See the documentation at  https://docs.databricks.com/files/index.html  to understand the difference between this mount point and using the local storage of a cluster

This file is part of https://github.com/cnoam/iem_teachinglab.git in 'databricks' folder

<br>

**NOTE** In 2024, DBR hardened the security, so you need to whitelist the method. 

This can be done by connecting to a cluster that is in **"Access Mode: Dedicated"**(formerly single user mode)

In [None]:
storage_account = "coursedata2024"  
container = "fwm-stb-data"  


In [0]:
# If you want to make sure the mount point is unmounted, uncomment this
# WARNING WARNING WARNING: IT LOOKS LIKE DBR REMEMEBERS LOST MOUNTS. VERY WEIRD.
"""Key takeaway: You do not have to mount a container to use it in Databricks; mounting just creates a “friendly” DBFS path. If you have credentials set at the cluster/session level, you can directly access wasbs://... or abfss://... paths (or the /mnt/... DBFS equivalent) without an explicit mount. That’s why dbutils.fs.ls("/mnt/...") can still succeed even though dbutils.fs.mounts() does not show it.
"""
dbutils.fs.unmount(f"/mnt/{storage_account}/{container}")

In [0]:



# This code uses SAS token authentication to access the data
secret = "sp=rl&st=2025-03-16T08:29:06Z&se=2025-09-01T15:29:06Z&spr=https&sv=2022-11-02&sr=c&sig=kv1VUVNTHUxwMUUUpw7z3duDFfn6CHEIvbgeGcRygkM%3D"
mount_point   = "/mnt/{storage_account}/{container}".format(storage_account = storage_account, container = container)  

if mount_point not in [m.mountPoint for m in dbutils.fs.mounts()]:  
                dbutils.fs.mount(  
                   source        = "wasbs://{container}@{storage_account}.blob.core.windows.net/".format(container = container, storage_account = storage_account),  
                   mount_point   = mount_point,  
                   extra_configs = {f"fs.azure.sas.{container}.{storage_account}.blob.core.windows.net" : secret}  
                 )
                print("Mounted ok")
else:
    print(f"{mount_point} is already mounted")
  



In [None]:
# list the mount points
dbutils.fs.mounts()
#dbutils.fs.unmount(f'/mnt/{storage_account}/{container}/')

In [None]:
dbutils.fs.ls(f"/mnt/{storage_account}/{container}") 

In [0]:
# Modify this line to try to read an existing file.
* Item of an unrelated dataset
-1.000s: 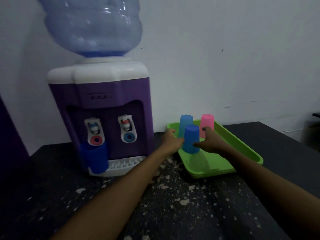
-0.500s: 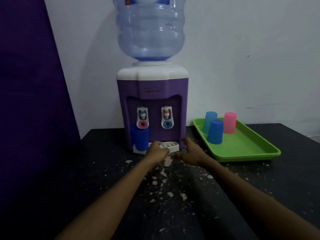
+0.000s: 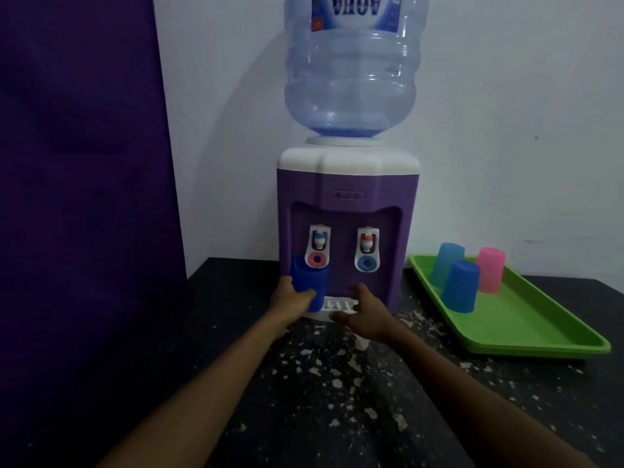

It should fail
fname = dbutils.fs.ls(f"/mnt/{storage_account}/{container}/demographic/") 
if fname[0].name != 'SintecMedia.rpt_demodata.date_2015-12-31.2016-01-01.pd.gz':
    raise Exception("File name is not expected!")

opening the file with open() should fail

In [0]:
try: open(f"dbfs:/mnt/{storage_account}/{container}/demographic/SintecMedia.rpt_demodata.date_2015-12-31.2016-01-01.pd.gz", "r")
except Exception as ex: print("calling open() will fail!\n" + str(ex))

## Read XML file

An external library is needed to be installed in the cluster.

Follow the instructions in https://learn.microsoft.com/en-us/azure/databricks/libraries/cluster-libraries. <br>
The library name is `com.databricks:spark-xml_2.12:0.16.0`

and can be downloaded from `https://repo1.maven.org/maven2/com/databricks/spark-xml_2.12/0.16.0/spark-xml_2.12-0.16.0.jar`

or installed directly using the Maven coordinates

2025-05-28 update:  running this notebook on cluster "15.4 LTS (includes Apache Spark 3.5.0, Scala 2.12)", without any libraries installed, the run succeeded. 

In [0]:
fname = f"dbfs:/mnt/{storage_account}/fwm-stb-data/refxml/SintecMedia.rpt_refxml.date_2015-01-01.2016-11-21.xml.gz"
df = spark.read.format("xml").option("compression","gzip").option("rowTag", "mapping").load(fname)

In [0]:
df.show(5)

In [0]:
# Try to write to the mount point. We should fail with Permission Denied
empty_df = spark.createDataFrame([], df.schema)
try:
    empty_df.write.mode("overwrite").parquet(f"dbfs:/mnt/{storage_account}/fwm-stb-data/refxml/dummy")
except Exception as ex:
    #print("Writing to mount point should fail!\n" + str(ex))
    if "This request is not authorized to perform this operation using this permission" not in str(ex):
        raise Exception("❌ Writing to mount point should fail, but it SUCCEDED!\n" + str(ex))
    else:
        print("✅ Writing to mount point failed as it should be!\n")

In [0]:
df.printSchema()

In [0]:
from pyspark.sql.functions import window, column, desc, col
df.filter(col('_system-type') != 'H').show(4)

In [0]:
# how many records generated from each of the system types?
df.groupBy("_system-type").count().show()